DATA BLOCK –
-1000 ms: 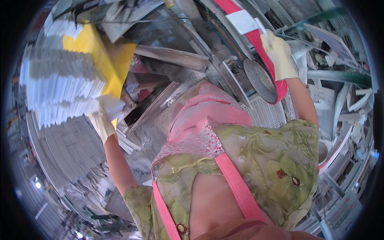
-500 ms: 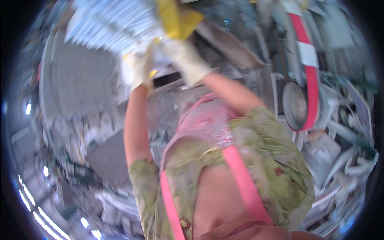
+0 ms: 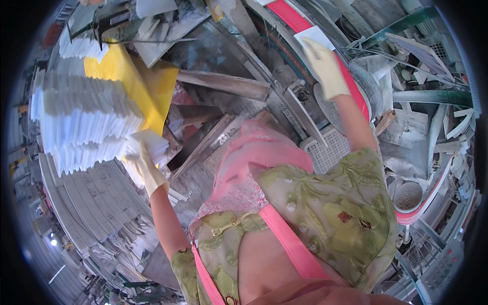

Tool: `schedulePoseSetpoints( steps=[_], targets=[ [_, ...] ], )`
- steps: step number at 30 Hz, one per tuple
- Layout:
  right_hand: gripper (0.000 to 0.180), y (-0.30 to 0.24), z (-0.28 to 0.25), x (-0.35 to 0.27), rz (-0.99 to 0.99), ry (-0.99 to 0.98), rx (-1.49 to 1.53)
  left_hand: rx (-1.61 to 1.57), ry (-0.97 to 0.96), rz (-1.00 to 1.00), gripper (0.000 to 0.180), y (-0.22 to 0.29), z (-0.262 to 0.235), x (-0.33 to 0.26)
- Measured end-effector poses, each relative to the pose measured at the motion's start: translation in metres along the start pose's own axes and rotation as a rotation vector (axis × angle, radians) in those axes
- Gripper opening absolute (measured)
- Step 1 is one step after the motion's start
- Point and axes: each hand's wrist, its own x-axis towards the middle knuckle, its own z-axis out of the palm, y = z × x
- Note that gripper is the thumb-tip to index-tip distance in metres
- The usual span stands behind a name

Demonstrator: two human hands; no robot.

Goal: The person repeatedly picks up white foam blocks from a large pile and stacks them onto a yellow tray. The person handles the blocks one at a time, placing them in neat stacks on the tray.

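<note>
A white sheet [image 3: 148, 143] at the stack [image 3: 84, 122] is gripped by the gloved left hand [image 3: 145, 170], while a white card [image 3: 316, 38] is pinched by the gloved right hand [image 3: 325, 68].

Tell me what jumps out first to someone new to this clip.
The tall stack of white sheets at left, on a yellow sheet, with the gloved left hand at its lower corner. At upper right, the gloved right hand holds a white sheet against a red-rimmed machine.
</note>
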Motion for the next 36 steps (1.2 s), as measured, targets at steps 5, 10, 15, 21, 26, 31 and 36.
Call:
schedulePoseSetpoints(
  steps=[5, 10, 15, 21, 26, 31, 36],
  targets=[
    [0.041, 0.075, -0.062, 0.006, -0.055, 0.031, -0.288, -0.013, -0.022, -0.046, 0.085, -0.007, 0.003, 0.009],
    [0.044, 0.088, -0.024, 0.102, -0.198, 0.165, -0.191, 0.048, 0.020, -0.078, 0.098, -0.004, 0.004, 0.013],
    [0.090, 0.070, 0.026, 0.214, -0.229, -0.141, -0.448, 0.109, 0.016, -0.130, 0.099, 0.001, 0.006, 0.011],
    [0.081, 0.066, 0.052, 0.254, -0.139, -0.430, -0.383, 0.156, 0.069, -0.133, 0.095, -0.022, -0.005, 0.040],
    [0.060, 0.100, 0.049, 0.260, -0.286, -0.371, -0.015, 0.112, 0.096, -0.172, 0.086, -0.040, -0.013, 0.048],
    [0.054, 0.095, 0.037, 0.256, -0.203, -0.470, 0.243, 0.116, 0.039, -0.142, 0.086, -0.022, -0.004, 0.034],
    [0.049, 0.064, -0.016, 0.202, -0.263, -0.224, 0.189, 0.083, 0.049, -0.203, 0.089, -0.001, 0.007, 0.009]
  ],
)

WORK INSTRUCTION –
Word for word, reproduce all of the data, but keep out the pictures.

SOLUTION FOR THIS TASK –
-1000 ms: 
-500 ms: 
+0 ms: 

Tool: `schedulePoseSetpoints( steps=[_], targets=[ [_, ...] ], )`
- steps: step number at 30 Hz, one per tuple
- Layout:
  right_hand: gripper (0.000 to 0.180), y (-0.30 to 0.24), z (-0.28 to 0.25), x (-0.35 to 0.27), rz (-0.99 to 0.99), ry (-0.99 to 0.98), rx (-1.49 to 1.53)
  left_hand: rx (-1.61 to 1.57), ry (-0.97 to 0.96), rz (-1.00 to 1.00), gripper (0.000 to 0.180), y (-0.22 to 0.29), z (-0.262 to 0.235), x (-0.33 to 0.26)
- Measured end-effector poses, each relative to the pose measured at the motion's start: translation in metres along the start pose's own axes and rotation as a rotation vector (axis × angle, radians) in those axes
- Gripper opening absolute (measured)
- Step 1 is one step after the motion's start
- Point and axes: each hand's wrist, its own x-axis towards the middle knuckle, its own z-axis out of the palm, y = z × x
- Note that gripper is the thumb-tip to index-tip distance in metres
- The usual span stands behind a name

Demonstrator: two human hands; no robot.

Goal: The person repeatedly picks up white foam blocks from a large pile and stacks them onto a yellow tray. The person handles the blocks one at a time, placing them in neat stacks on the tray.

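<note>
A white sheet [image 3: 148, 143] at the stack [image 3: 84, 122] is gripped by the gloved left hand [image 3: 145, 170], while a white card [image 3: 316, 38] is pinched by the gloved right hand [image 3: 325, 68].

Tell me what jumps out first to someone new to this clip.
The tall stack of white sheets at left, on a yellow sheet, with the gloved left hand at its lower corner. At upper right, the gloved right hand holds a white sheet against a red-rimmed machine.
</note>
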Motion for the next 36 steps (1.2 s), as measured, targets at steps 5, 10, 15, 21, 26, 31 and 36.
Call:
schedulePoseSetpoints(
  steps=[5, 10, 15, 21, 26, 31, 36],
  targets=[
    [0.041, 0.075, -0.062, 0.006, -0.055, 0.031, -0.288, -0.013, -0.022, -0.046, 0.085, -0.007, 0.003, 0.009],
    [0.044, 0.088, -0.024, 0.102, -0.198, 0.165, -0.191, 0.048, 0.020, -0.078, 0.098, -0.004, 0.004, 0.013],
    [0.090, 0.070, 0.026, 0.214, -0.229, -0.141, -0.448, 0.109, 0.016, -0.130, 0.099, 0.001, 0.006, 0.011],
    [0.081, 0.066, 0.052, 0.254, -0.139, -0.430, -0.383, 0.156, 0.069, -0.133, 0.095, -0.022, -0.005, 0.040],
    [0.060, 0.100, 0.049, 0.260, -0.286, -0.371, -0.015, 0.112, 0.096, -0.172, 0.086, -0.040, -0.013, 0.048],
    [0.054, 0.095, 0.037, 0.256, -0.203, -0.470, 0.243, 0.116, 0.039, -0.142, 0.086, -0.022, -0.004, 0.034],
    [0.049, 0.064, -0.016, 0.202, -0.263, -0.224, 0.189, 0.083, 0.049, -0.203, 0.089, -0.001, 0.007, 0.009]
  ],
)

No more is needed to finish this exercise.